Tuesday, April 13, 2010

The state of a strange land

The story posted on Shakesville about a New Zealander who was deported from LAX has been getting some attention among New Zealand bloggers. It's a powerful tale:


I was taken to another room and given another search. This one (thankfully) did not put her hands anywhere near my groin, just my legs, arms and torso. And my shoes.

I was then taken back out to the main reception area, given a paper bag, and told to put all my valuables into it. Including my $2 mood ring, my $3 watch, and... my bootlaces. And anything else I was carrying of value - my wallet, my MP3 player, and the water and food that I had been given by the officers at LAX.

I didn't know why I had to put the bootlaces in the bag. I think that if I had asked, I would have been told that it was "for my safety". However, since I was only able to shuffle slowly around, I believe that it was a ploy to dehumanise the detainees further.

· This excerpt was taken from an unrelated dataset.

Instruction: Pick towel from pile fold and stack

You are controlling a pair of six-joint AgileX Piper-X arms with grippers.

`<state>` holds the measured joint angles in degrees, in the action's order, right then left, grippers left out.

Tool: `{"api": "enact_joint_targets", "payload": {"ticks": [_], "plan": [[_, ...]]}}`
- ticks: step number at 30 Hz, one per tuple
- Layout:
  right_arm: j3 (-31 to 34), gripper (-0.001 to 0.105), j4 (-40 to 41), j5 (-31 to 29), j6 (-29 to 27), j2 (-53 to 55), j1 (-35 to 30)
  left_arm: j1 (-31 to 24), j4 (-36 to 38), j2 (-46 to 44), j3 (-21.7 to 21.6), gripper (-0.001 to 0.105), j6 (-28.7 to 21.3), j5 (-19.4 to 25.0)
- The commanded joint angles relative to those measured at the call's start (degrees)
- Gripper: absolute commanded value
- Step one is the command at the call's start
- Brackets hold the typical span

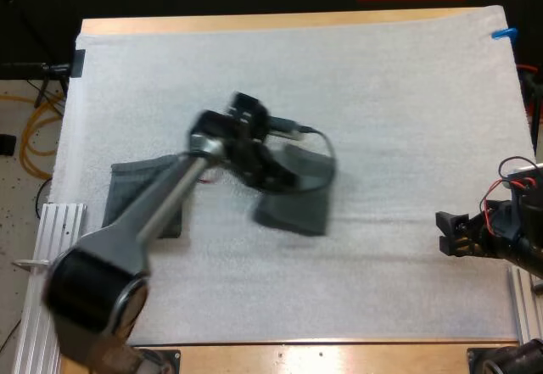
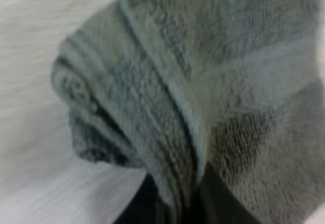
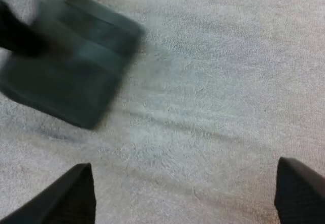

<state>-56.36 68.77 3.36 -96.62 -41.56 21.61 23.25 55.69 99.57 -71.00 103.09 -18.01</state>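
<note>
A dark grey-green towel (image 1: 299,198), folded, hangs low over the middle of the white mat (image 1: 407,120). My left gripper (image 1: 268,174) is shut on its upper edge. Up close, the towel (image 2: 203,82) shows thick layered folds pinched between the black fingers (image 2: 134,206). A second folded towel (image 1: 134,189) lies flat at the mat's left, partly hidden under my left arm. My right gripper (image 1: 450,231) rests near the mat's right edge, open, its fingers (image 3: 71,196) wide apart over bare mat. From there the held towel (image 3: 71,79) is seen ahead, with my left gripper beside it.
The wooden table edge (image 1: 339,355) runs along the front of the mat. A metal rail (image 1: 51,230) sits at the table's left side. Bare mat stretches between the held towel and my right gripper.
</note>
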Motion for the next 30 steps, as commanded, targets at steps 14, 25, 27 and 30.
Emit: {"api": "enact_joint_targets", "payload": {"ticks": [14,25,27,30], "plan": [[-0.13,0.07,-2.06,-0.14,0.03,0.34,0.07,-24.45,14.92,-12.29,-0.84,0.0,-14.49,10.59],[-0.13,0.07,-2.15,-0.14,0.03,0.34,0.07,-33.52,17.45,-12.29,-0.84,0.0,-15.53,18.71],[-0.13,0.07,-2.15,-0.14,0.03,0.34,0.07,-34.83,17.1,-12.29,-0.81,0.0,-15.53,18.69],[-0.13,0.07,-2.15,-0.14,0.03,0.34,0.07,-36.51,15.95,-12.13,-0.27,0.0,-15.53,18.69]]}}
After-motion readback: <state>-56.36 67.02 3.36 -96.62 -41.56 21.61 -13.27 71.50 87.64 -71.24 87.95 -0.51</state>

I recommend you read the whole thing.

But I want to point out that New Zealand has its own degrading, dehumanising, racist immigration system. I've watched a woman about to be deported saying goodbye to her boyfriend in a prison visiting room. For pacific island women visas can be contingent on negative pregnancy tests. If you were detained in a New Zealand prison prior to deportation (and people are) - the cold, the strip search, the lack of access to medication, the constant dehumanisation would be the same.

Wednesday, March 17, 2010

And the best thing about it is they're guilty!

In Decca: The Letters of Jessica Mitford she tells a story of the 1960s. I can't remember the details of the political trial - had the defendant's been accused of . But they were found not guilty, and in the party to celebrate the result a young man stood on a table and shouted out "And the best thing about it is they're guilty."

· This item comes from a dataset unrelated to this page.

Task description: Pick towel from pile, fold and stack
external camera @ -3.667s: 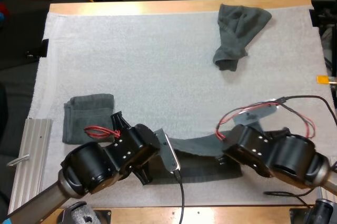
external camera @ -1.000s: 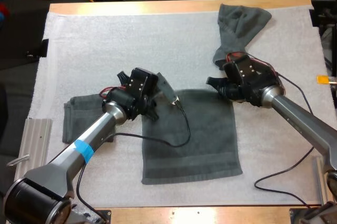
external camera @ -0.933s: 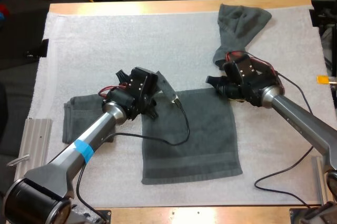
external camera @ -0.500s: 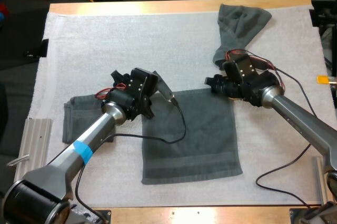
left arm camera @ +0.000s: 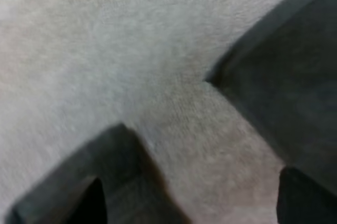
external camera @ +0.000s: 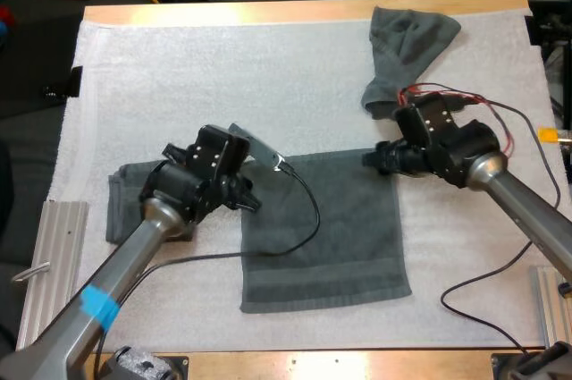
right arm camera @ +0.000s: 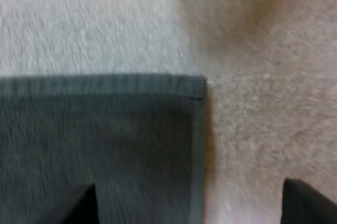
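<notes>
So the flat towel (external camera: 326, 228) is spread out on the mat (external camera: 223, 76), toward the near side of the counter (external camera: 268, 12), one short edge facing the far side. The left tool (external camera: 248, 201) sits at its left edge near the far corner. In the left wrist view the left tool (left arm camera: 189, 205) is wide open, holding nothing; the fingers (left arm camera: 92, 208) are over bare mat, the towel's corner (left arm camera: 279, 76) just ahead.

The right tool (external camera: 375, 158) is at the far right corner. Up close the right tool (right arm camera: 189, 205) is wide open too, nothing in it, and that corner (right arm camera: 197, 84) lies between the two fingers (right arm camera: 81, 211), one over the cloth and one over the mat. Can't tell if they touch the cloth.

The folded towel (external camera: 121, 206) lies by the left side of the mat, partly under the left arm. The crumpled towel (external camera: 407, 49) is in the far right corner, well apart from the flat one, just beyond the right tool.
</notes>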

Today the jury took just two hours to find Adrian Leason, Peter Murnane, and Sam Land not guilty of willful damage and burglary.

In April 2008, they went to the Waihopai spy base and destroyed one of the domes. Since then they have been very clear that they did damage the spy base, but they were not guilty of any crime. They had taken the action that they did to avert much greater harm, including the on-going war in Iraq.

For those interested in the exact legal details I recommend Brian Law. But it's not the legal aspects of this that I'm celebrating. It's that the Waihopai 3 maintained that they did it, and that they were right to do it, and the jury believed them.